Required action>
Please reproduce the data below exactly, from the first line through the line containing "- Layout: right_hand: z", and leave every later line out.

Provided data>
========================================================================
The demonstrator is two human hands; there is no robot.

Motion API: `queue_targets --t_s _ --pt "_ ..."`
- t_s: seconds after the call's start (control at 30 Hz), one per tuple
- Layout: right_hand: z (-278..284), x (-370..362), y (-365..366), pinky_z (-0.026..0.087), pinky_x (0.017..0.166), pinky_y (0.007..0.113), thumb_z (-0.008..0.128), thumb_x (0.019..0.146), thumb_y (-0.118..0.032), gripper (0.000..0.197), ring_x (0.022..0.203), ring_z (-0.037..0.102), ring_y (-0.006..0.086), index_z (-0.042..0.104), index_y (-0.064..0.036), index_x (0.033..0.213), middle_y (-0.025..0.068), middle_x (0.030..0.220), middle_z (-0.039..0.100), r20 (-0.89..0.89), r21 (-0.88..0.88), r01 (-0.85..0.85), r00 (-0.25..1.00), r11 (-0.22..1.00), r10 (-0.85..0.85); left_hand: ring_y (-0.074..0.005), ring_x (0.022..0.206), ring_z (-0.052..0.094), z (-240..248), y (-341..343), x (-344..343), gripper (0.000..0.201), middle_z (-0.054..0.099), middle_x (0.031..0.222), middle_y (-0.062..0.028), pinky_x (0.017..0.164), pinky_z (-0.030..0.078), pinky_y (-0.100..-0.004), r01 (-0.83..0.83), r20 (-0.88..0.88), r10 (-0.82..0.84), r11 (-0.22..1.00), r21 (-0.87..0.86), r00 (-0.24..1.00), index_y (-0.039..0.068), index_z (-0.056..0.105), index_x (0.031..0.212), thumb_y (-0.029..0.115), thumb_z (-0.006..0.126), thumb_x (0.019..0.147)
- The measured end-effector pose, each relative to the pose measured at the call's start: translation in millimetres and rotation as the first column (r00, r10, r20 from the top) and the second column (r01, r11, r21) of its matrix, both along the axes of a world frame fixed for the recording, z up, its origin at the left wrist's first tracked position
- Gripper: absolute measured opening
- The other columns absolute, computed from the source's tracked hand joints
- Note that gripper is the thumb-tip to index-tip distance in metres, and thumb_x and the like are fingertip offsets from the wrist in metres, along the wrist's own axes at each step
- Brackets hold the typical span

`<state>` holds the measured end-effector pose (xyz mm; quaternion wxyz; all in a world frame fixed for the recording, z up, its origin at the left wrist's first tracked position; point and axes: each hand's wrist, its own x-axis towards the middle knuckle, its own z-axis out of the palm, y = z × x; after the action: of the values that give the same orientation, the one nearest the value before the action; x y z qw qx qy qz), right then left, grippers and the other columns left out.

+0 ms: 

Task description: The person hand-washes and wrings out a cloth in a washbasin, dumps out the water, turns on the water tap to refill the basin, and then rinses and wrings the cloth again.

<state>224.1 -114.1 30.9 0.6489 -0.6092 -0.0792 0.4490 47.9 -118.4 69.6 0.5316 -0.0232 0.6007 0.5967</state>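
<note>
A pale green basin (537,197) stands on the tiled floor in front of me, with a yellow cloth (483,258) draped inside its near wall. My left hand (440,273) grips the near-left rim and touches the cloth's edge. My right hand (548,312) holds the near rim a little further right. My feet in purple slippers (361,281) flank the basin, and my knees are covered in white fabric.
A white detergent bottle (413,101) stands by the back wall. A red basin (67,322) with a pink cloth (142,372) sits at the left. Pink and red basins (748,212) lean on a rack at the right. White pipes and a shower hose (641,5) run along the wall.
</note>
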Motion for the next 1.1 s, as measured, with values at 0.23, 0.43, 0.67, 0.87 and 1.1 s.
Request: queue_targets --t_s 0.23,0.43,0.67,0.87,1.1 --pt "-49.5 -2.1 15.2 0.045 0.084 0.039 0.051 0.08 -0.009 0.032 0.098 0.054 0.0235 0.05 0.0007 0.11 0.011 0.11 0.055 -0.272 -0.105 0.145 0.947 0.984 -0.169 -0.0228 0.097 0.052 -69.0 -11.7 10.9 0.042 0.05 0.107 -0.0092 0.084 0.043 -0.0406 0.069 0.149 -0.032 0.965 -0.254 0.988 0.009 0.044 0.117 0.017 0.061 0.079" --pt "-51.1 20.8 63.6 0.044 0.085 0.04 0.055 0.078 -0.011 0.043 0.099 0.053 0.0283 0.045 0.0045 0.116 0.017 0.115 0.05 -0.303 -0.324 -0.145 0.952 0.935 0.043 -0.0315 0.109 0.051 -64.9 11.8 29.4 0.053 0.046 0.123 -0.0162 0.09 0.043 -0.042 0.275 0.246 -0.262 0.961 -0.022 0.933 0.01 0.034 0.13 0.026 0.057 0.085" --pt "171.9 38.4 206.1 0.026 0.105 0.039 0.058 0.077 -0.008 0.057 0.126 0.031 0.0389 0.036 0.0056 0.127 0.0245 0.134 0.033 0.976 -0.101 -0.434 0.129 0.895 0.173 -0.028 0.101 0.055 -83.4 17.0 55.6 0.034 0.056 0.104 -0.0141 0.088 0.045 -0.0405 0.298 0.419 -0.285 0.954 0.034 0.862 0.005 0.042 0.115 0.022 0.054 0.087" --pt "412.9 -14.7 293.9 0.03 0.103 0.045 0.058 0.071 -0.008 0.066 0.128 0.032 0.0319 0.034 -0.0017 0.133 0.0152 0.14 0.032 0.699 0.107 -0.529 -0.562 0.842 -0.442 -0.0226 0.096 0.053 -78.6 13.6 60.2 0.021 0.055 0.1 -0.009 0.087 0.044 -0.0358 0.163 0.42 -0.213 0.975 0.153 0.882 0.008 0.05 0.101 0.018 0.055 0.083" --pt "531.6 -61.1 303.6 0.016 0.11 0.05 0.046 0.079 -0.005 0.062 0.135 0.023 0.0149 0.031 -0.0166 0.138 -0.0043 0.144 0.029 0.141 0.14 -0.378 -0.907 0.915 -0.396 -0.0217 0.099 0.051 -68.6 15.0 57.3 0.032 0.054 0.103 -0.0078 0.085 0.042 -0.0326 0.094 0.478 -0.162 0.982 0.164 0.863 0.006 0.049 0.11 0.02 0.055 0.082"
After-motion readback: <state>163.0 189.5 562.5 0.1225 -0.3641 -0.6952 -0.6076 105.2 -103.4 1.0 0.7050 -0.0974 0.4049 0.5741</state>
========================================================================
Task answer>
The demonstrator is two human hands; there is no robot.

Motion API: `queue_targets --t_s _ --pt "_ ..."`
- t_s: seconds after the call's start (control at 30 Hz), one per tuple
- Layout: right_hand: z (-278..284), x (-370..362), y (-365..366), pinky_z (-0.026..0.087), pinky_x (0.017..0.166), pinky_y (0.007..0.113), thumb_z (-0.008..0.128), thumb_x (0.019..0.146), thumb_y (-0.118..0.032), gripper (0.000..0.197), ring_x (0.022..0.203), ring_z (-0.037..0.102), ring_y (-0.006..0.086), index_z (-0.042..0.104), index_y (-0.064..0.036), index_x (0.033..0.213), middle_y (-0.025..0.068), middle_x (0.030..0.220), middle_z (-0.039..0.100), r20 (-0.89..0.89), r21 (-0.88..0.88), r01 (-0.85..0.85), r00 (-0.25..1.00), r11 (-0.22..1.00), r10 (-0.85..0.85); left_hand: ring_y (-0.074..0.005), ring_x (0.022..0.206), ring_z (-0.052..0.094), z (-240..248), y (-341..343), x (-344..343), gripper (0.000..0.201), middle_z (-0.054..0.099), middle_x (0.031..0.222), middle_y (-0.062..0.028), pinky_x (0.017..0.164), pinky_z (-0.030..0.078), pinky_y (-0.100..-0.004), r01 (-0.83..0.83), r20 (-0.88..0.88), r10 (-0.82..0.84), r11 (-0.22..1.00), r21 (-0.87..0.86), r00 (-0.24..1.00), index_y (-0.039..0.068), index_z (-0.056..0.105), index_x (0.031..0.212), thumb_y (-0.029..0.115), thumb_z (-0.006..0.126), thumb_x (0.019..0.147)

Nothing else belongs in this output.